**Try it**:
Your response must be the entire set of entries, reproduced word for word.

*** Block opens ***

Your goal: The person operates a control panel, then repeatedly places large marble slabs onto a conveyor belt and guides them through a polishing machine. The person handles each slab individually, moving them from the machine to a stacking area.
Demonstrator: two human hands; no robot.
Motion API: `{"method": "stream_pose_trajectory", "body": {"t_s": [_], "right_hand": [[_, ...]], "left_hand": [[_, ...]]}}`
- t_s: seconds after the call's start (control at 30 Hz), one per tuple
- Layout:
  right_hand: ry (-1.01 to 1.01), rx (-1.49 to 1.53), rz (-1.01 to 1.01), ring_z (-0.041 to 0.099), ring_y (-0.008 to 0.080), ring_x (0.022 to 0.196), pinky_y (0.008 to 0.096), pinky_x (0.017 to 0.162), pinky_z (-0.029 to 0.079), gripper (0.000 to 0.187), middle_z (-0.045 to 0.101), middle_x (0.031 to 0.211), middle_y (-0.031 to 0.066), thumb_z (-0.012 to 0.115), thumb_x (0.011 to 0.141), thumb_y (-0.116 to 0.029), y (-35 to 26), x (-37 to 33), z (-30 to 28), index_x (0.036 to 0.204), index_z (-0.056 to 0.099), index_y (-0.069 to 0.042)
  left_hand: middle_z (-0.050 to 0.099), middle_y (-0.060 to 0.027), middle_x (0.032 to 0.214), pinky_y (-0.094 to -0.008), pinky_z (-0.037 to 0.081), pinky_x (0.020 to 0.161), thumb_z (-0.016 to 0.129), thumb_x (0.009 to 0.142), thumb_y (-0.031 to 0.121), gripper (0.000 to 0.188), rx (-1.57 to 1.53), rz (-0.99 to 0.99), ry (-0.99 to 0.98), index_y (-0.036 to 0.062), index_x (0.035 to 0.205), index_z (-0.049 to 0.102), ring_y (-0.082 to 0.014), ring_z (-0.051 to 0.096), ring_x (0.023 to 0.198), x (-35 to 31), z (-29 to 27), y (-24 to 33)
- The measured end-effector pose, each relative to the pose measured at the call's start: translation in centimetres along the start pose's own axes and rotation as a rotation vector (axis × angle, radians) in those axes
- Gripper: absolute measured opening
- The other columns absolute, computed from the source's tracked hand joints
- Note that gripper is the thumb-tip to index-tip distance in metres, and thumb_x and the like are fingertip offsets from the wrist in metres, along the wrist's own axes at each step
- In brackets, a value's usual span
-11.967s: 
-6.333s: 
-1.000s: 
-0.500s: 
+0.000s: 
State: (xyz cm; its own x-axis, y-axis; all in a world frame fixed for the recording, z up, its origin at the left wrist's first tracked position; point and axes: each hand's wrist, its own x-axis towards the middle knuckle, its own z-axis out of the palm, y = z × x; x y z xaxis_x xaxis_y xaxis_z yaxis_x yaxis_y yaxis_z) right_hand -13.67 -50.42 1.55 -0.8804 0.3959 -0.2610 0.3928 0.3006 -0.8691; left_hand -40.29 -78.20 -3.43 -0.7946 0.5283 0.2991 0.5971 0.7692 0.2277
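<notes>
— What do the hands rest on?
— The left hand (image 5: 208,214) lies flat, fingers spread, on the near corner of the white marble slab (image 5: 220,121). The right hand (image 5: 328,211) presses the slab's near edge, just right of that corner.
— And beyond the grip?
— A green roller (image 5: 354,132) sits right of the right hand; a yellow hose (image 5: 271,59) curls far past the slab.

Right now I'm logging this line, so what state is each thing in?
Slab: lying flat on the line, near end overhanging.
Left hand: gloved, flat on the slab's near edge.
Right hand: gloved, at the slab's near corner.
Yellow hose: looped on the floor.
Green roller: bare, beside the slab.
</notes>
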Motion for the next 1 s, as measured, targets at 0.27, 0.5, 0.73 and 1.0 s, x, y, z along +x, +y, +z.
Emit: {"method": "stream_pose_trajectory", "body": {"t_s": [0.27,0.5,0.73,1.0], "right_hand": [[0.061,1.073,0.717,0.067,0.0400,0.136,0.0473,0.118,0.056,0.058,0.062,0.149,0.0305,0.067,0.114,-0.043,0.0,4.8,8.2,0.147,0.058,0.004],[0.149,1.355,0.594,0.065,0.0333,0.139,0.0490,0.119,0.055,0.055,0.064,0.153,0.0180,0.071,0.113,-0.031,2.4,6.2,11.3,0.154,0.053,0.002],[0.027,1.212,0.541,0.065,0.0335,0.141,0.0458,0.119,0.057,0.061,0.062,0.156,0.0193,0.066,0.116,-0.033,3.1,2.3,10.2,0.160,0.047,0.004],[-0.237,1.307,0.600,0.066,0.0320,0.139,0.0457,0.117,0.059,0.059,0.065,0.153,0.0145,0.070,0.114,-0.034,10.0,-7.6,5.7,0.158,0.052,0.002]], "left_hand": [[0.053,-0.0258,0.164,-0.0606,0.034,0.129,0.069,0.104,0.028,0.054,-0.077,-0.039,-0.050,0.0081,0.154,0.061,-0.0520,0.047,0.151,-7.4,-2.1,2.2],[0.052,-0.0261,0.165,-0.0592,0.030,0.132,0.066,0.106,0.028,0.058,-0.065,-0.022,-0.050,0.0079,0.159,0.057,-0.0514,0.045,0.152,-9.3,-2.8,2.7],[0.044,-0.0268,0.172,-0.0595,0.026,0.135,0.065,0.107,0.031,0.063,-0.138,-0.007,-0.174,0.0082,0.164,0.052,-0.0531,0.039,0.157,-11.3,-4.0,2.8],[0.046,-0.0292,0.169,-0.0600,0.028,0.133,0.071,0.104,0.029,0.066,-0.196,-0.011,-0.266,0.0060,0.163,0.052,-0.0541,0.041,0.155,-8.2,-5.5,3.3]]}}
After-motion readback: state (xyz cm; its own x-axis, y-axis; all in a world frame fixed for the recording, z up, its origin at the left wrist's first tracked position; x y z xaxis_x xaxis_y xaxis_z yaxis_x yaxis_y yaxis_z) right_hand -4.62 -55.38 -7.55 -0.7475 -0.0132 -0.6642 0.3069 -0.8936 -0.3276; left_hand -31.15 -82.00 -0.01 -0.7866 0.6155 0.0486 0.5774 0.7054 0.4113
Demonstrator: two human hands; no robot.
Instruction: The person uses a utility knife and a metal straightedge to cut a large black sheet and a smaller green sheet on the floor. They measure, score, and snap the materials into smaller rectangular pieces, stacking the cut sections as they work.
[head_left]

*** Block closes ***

**Response area**:
Your goal: The person operates a control panel, then repeatedly places large marble slabs onto a conveyor belt and guides them through a polishing machine. The person handles each slab individually, moving them from the machine to a stacking area.
Demonstrator: two human hands; no robot.
Motion API: `{"method": "stream_pose_trajectory", "body": {"t_s": [_], "right_hand": [[_, ...]], "left_hand": [[_, ...]]}}`
- t_s: seconds after the call's start (control at 30 Hz), one per tuple
- Layout:
  right_hand: ry (-1.01 to 1.01), rx (-1.49 to 1.53), rz (-1.01 to 1.01), ring_z (-0.041 to 0.099), ring_y (-0.008 to 0.080), ring_x (0.022 to 0.196), pinky_y (0.008 to 0.096), pinky_x (0.017 to 0.162), pinky_z (-0.029 to 0.079), gripper (0.000 to 0.187), middle_z (-0.045 to 0.101), middle_x (0.031 to 0.211), middle_y (-0.031 to 0.066), thumb_z (-0.012 to 0.115), thumb_x (0.011 to 0.141), thumb_y (-0.116 to 0.029), y (-35 to 26), x (-37 to 33), z (-30 to 28), index_x (0.036 to 0.204), index_z (-0.056 to 0.099), index_y (-0.069 to 0.042)
  left_hand: middle_z (-0.050 to 0.099), middle_y (-0.060 to 0.027), middle_x (0.032 to 0.214), pinky_y (-0.094 to -0.008), pinky_z (-0.037 to 0.081), pinky_x (0.020 to 0.161), thumb_z (-0.016 to 0.129), thumb_x (0.009 to 0.142), thumb_y (-0.031 to 0.121), gripper (0.000 to 0.188), rx (-1.57 to 1.53), rz (-0.99 to 0.99), ry (-0.99 to 0.98), index_y (-0.036 to 0.062), index_x (0.035 to 0.205), index_z (-0.049 to 0.102), ring_y (-0.082 to 0.014), ring_z (-0.051 to 0.096), ring_x (0.023 to 0.198), x (-35 to 31), z (-29 to 27), y (-24 to 33)
- The measured end-effector pose, each relative to the pose measured at the call's start: translation in centimetres along the start pose's own axes and rotation as a rotation vector (axis × angle, radians) in those axes
- Gripper: absolute measured opening
- The other columns absolute, computed from the source's tracked hand joints
- Note that gripper is the thumb-tip to index-tip distance in metres, and thumb_x and the like are fingertip offsets from the wrist in metres, along the wrist's own axes at each step
- In brackets, a value's usual span
-11.967s: 
-6.333s: 
-1.000s: 
-0.500s: 
+0.000s: 
State: (xyz cm; its own x-axis, y-axis; all in a world frame fixed for the recording, z up, its origin at the left wrist's first tracked position; point and axes: each hand's wrist, its own x-axis towards the middle knuckle, its own z-axis out of the palm, y = z × x; x y z xaxis_x xaxis_y xaxis_z yaxis_x yaxis_y yaxis_z) right_hand -13.67 -50.42 1.55 -0.8804 0.3959 -0.2610 0.3928 0.3006 -0.8691; left_hand -40.29 -78.20 -3.43 -0.7946 0.5283 0.2991 0.5971 0.7692 0.2277
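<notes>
— What do the hands rest on?
— The left hand (image 5: 208,214) lies flat, fingers spread, on the near corner of the white marble slab (image 5: 220,121). The right hand (image 5: 328,211) presses the slab's near edge, just right of that corner.
— And beyond the grip?
— A green roller (image 5: 354,132) sits right of the right hand; a yellow hose (image 5: 271,59) curls far past the slab.

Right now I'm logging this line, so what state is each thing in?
Slab: lying flat on the line, near end overhanging.
Left hand: gloved, flat on the slab's near edge.
Right hand: gloved, at the slab's near corner.
Yellow hose: looped on the floor.
Green roller: bare, beside the slab.
</notes>
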Motion for the next 1 s, as measured, targets at 0.27, 0.5, 0.73 and 1.0 s, x, y, z along +x, +y, +z.
Emit: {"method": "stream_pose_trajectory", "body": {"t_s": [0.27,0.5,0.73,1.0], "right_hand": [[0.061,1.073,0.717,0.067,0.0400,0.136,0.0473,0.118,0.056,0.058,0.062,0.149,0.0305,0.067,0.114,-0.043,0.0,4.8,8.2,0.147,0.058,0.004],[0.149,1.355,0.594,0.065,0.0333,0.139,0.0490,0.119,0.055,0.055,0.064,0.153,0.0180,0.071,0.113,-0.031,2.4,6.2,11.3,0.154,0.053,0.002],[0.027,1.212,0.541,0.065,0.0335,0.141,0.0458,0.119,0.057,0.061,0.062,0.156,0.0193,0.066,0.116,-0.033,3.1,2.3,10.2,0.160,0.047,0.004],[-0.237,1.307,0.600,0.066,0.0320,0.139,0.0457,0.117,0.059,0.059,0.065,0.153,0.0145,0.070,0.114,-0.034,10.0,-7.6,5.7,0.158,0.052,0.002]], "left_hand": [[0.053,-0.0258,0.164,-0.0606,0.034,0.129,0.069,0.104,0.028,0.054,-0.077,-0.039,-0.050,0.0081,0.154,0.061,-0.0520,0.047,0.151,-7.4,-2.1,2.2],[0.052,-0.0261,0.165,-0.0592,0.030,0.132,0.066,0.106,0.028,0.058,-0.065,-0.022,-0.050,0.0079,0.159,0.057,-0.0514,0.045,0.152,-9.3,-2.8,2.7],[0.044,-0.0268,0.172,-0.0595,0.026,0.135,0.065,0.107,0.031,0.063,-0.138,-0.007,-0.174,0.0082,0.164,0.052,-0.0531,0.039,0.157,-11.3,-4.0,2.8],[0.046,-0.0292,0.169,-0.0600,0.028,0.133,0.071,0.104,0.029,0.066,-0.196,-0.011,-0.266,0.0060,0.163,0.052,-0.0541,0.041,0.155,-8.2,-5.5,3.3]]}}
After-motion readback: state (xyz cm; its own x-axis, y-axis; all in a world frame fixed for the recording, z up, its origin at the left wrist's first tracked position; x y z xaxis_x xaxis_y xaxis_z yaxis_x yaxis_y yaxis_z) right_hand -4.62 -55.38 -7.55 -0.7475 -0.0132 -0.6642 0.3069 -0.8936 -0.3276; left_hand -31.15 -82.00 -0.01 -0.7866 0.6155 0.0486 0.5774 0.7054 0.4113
Demonstrator: two human hands; no robot.
Instruction: The person uses a utility knife and a metal straightedge to cut a large black sheet and a smaller green sheet on the floor. They measure, score, and snap the materials into smaller rectangular pieces, stacking the cut sections as they work.
[head_left]

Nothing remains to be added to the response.